Task statement:
Would you repeat word for word the lines of the listing that follows, from the one with "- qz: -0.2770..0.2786" up to and including the one with "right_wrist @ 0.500", and leave out the images?

Recorded data:
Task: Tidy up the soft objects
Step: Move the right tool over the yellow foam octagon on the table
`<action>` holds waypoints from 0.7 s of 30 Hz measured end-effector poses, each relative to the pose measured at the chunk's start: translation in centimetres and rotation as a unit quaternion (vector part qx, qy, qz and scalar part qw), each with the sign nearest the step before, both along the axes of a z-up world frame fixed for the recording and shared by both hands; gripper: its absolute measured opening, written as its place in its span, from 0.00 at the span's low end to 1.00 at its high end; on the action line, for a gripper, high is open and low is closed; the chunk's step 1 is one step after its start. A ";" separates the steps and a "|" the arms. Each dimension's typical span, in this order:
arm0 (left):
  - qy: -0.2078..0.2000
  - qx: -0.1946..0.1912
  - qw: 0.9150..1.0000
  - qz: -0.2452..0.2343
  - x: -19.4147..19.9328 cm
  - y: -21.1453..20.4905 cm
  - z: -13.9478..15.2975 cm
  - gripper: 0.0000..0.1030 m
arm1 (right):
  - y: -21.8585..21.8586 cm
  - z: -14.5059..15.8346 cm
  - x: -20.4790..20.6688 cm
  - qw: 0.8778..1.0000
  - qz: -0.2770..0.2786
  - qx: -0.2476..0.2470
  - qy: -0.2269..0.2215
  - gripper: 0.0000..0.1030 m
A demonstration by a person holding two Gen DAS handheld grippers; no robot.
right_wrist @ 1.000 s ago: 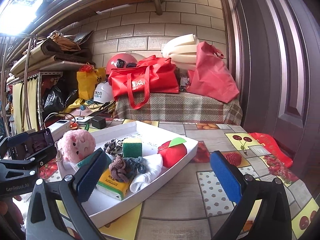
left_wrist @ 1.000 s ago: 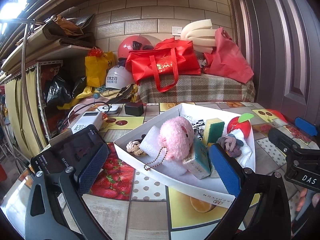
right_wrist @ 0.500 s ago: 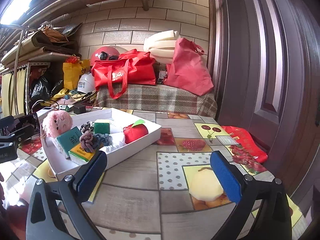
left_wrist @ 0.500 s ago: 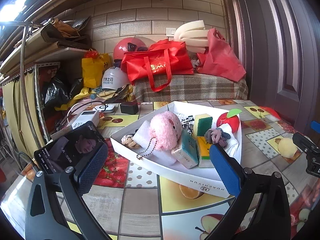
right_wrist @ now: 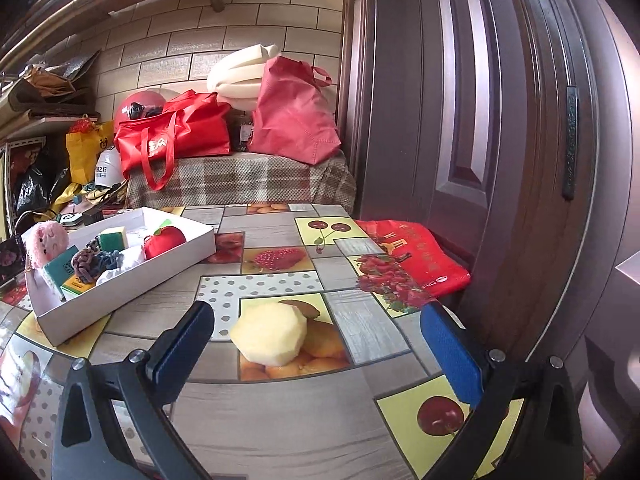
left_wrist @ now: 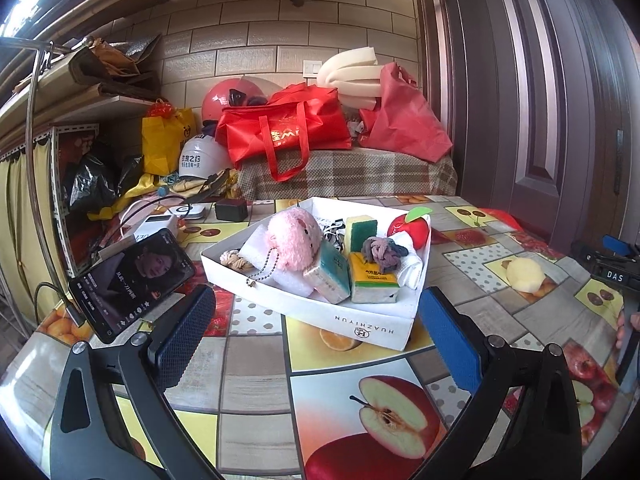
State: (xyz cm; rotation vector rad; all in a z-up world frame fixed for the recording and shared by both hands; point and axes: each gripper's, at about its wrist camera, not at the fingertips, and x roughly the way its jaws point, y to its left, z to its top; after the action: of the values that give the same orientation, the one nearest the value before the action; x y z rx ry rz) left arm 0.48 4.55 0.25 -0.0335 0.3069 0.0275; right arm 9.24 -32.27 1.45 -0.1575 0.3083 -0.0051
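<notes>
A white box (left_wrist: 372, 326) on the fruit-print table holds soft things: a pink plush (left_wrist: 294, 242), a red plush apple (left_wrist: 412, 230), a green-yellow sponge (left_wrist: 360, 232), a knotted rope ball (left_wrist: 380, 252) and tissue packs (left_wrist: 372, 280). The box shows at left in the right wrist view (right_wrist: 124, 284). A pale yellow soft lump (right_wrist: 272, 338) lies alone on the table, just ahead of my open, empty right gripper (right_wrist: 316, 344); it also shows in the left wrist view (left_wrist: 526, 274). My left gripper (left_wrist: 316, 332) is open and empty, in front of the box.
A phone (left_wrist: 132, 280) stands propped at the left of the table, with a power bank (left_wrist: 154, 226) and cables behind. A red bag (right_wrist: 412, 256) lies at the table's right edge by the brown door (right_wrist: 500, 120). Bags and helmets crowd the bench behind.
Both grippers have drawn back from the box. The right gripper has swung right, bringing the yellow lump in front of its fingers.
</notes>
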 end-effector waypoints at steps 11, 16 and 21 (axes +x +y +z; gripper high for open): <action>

Response:
  - qz: -0.2770..0.2786
  - qx: -0.2476..0.2470
  - qy: -0.2269..0.2215
  - gripper: 0.0000..0.1030 m
A demonstration by a person holding two Gen DAS handheld grippers; no robot.
right_wrist @ 1.000 s ago: 
left_wrist @ 1.000 s ago: 
right_wrist @ 0.500 s ago: 

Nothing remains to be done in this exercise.